Probably the first day of October in the lunar calendar is a day of grave visits. At the end of last month, he began to plan a trip home, his brother was not at home, he was going to give his parents a grave.

The epidemic is onset, some cases have come out from various places, and prevention and control have escalated. He was afraid that he would not be able to return from Tianjin to Cangzhou, or that the health code would change color, delay his work, and delay many things. There are no cases in Tianjin and Cangzhou, but the northern epidemic prevention strategy is tightening, and he has repeatedly asked in the group about the epidemic prevention and control situation in his hometown.

Every time he asked, everyone actively asked him to come back and arrange what to eat and how to live. Although I was not in my hometown, I actively urged him to go back.

Every time he asked, every time he had a lot of concerns, every time he didn't make up his mind, even now, he still hadn't gone back. So that the more you drag on the epidemic prevention and control level, the higher the level, but it is really difficult. I can't shake him, I keep scaring him, logic shy, attacking, provoking... Shook back and forth, for the sake of scaring. I'm a sensational connoisseur, but I haven't shaken him yet. However, he was very angry, and then he pulled around with me and did not answer my words.

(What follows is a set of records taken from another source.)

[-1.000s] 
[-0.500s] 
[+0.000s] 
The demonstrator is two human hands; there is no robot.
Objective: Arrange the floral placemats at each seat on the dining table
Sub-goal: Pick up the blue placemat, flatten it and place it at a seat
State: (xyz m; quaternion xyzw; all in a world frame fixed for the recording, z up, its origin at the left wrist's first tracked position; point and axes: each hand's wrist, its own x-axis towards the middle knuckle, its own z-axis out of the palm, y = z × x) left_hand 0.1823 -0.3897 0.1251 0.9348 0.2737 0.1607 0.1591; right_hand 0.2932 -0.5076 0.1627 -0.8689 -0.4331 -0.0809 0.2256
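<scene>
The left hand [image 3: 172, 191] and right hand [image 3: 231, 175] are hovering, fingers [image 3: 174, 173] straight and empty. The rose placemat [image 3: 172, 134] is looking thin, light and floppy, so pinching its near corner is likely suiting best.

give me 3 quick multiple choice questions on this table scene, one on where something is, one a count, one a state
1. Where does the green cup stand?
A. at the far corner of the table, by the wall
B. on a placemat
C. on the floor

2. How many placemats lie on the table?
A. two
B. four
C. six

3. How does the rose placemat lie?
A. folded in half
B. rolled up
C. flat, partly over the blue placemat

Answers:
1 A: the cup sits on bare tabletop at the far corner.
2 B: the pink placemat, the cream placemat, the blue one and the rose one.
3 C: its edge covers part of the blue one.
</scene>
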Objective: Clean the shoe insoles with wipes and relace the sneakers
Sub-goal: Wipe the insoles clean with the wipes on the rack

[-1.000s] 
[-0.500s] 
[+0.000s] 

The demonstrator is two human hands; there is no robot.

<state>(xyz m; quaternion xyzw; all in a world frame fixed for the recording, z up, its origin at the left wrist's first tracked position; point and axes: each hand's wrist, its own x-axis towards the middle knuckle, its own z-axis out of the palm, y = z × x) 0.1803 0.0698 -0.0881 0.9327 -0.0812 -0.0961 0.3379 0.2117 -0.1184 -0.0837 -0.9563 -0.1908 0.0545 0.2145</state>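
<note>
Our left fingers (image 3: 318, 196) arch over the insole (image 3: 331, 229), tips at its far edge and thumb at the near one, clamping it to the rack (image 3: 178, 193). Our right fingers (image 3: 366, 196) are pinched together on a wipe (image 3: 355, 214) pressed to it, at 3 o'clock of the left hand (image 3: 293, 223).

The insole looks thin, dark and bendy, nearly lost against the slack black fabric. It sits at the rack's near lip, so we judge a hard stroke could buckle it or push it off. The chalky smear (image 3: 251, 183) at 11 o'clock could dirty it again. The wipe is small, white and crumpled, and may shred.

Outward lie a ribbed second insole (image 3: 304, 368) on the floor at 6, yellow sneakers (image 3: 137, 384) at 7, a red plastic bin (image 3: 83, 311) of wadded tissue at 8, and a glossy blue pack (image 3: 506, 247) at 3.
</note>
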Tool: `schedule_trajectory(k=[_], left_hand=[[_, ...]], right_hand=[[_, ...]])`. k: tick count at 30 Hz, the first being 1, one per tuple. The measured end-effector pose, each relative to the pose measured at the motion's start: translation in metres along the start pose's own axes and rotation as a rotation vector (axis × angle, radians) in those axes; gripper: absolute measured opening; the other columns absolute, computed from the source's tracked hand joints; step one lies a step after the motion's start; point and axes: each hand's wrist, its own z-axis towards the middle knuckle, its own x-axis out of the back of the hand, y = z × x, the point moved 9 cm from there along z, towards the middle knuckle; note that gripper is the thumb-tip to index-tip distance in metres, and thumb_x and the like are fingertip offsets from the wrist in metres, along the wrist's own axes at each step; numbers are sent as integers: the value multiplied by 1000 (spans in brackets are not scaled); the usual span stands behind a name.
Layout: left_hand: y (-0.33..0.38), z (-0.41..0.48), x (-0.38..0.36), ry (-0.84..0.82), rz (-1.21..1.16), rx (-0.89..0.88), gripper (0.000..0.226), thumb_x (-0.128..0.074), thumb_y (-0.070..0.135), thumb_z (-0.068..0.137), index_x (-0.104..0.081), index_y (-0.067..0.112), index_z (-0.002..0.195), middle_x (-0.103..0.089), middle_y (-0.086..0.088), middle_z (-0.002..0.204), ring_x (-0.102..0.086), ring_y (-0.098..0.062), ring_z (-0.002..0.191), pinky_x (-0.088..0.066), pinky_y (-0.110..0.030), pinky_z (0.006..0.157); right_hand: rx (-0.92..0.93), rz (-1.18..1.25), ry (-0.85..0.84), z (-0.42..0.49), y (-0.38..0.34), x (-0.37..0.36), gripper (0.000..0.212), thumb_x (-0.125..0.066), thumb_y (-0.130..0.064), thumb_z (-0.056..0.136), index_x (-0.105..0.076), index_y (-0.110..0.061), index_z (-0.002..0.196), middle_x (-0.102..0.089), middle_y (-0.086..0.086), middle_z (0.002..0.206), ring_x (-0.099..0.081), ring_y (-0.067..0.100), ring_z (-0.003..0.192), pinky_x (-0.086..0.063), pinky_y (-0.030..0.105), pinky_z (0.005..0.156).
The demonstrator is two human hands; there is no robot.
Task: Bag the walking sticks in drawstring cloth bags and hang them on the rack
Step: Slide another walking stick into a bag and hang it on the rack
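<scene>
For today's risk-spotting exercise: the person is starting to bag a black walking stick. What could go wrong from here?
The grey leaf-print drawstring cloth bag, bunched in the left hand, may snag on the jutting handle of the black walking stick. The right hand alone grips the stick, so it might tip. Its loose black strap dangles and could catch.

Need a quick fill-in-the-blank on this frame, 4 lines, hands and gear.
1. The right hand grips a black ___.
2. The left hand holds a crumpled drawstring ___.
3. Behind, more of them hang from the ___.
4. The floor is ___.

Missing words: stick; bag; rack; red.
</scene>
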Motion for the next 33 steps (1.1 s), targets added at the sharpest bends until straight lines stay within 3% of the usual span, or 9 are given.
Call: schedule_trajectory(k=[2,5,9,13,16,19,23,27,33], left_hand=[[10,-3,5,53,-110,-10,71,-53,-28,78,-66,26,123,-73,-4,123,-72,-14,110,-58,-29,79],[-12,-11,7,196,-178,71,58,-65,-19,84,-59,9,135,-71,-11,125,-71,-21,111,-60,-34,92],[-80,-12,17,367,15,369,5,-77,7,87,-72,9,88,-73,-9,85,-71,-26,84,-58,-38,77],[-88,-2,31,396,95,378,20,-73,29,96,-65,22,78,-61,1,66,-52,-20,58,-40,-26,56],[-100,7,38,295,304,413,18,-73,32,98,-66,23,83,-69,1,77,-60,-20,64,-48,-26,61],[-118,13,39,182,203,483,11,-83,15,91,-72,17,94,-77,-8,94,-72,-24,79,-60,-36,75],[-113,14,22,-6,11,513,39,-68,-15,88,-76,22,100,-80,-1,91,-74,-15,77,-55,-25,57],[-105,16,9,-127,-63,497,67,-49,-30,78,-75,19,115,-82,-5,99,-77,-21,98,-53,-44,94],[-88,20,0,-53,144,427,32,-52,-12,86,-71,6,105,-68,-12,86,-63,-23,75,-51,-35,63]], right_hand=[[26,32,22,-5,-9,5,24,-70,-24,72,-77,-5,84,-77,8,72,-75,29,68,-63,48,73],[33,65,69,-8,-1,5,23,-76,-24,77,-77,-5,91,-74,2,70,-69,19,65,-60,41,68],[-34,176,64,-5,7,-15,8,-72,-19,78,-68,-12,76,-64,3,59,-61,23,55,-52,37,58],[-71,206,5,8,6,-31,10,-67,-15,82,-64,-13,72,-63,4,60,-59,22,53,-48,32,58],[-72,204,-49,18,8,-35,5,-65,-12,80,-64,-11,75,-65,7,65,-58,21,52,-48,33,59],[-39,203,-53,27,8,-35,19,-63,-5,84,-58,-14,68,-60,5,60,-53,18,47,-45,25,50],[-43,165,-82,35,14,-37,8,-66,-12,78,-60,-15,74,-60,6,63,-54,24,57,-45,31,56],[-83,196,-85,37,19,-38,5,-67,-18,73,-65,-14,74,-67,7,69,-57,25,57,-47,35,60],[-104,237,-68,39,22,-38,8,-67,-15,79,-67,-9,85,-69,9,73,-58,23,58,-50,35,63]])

I knew that he had been a father to himself as a teenager, had served his mother for more than twenty years, and had probably developed a way of worrying about everything and ensuring that nothing was wrong. But I really want him to be more spontaneous and really live for himself.

But how do I know he's not living for himself? How do I know from a narrow perspective of God what He has faced in the past and what he is in the present? What positive effect does my seemingly logical and self-consistent expression have on him? Do I laugh at his grinding and chirping ladies more in contrast to their own childish ignorance, narrow-mindedness, and short iq and short personality defects?

He let me go as usual, like every other haircut. Because I am childish and ignorant and pretend to be cute, narrow and contemptuous and good to show off. In an instant I felt like a baby, always in their arms, and they had always clinged to my willfulness.

I remember when I was in high school, for a while I was quite unsatisfactory, and my psychological state was very bad. Xiao Qiang sent me a letter with a piece of Huang Lian in it. The letter is short, to the effect that: Huang Lian's suffering, let's taste it together. Look at my family, you are already very happy, work hard.

When I was in high school, I was caught by the teacher for smoking and wanted to call my parents. Proud of me, I couldn't ask my parents to do it for me, and I skipped school to stay in his school dormitory for a week. He accompanied me every day and provided me with food, drink and fun. Probably since then, I used to play lai, he let me.

When I was still in high school, I got a serious illness and stayed in the Cangzhou Second People's Hospital for more than 40 days. The boys in the small group, of course, there are also Xiao Qiang, who take turns to accompany them. Maybe from that time on, they spoiled me.

It was late at night. I hope that tomorrow is not a smog day, and the highway will not close the road; I hope that the situation of the epidemic will improve and the degree of prevention and control will be lowered; I hope that Xiao Qiang can smoothly return to his hometown to finish the grave, but he has not fulfilled his wish; I hope that the hair children in his hometown will pull him together, and he will laugh and laugh in a sip of wine, without tears.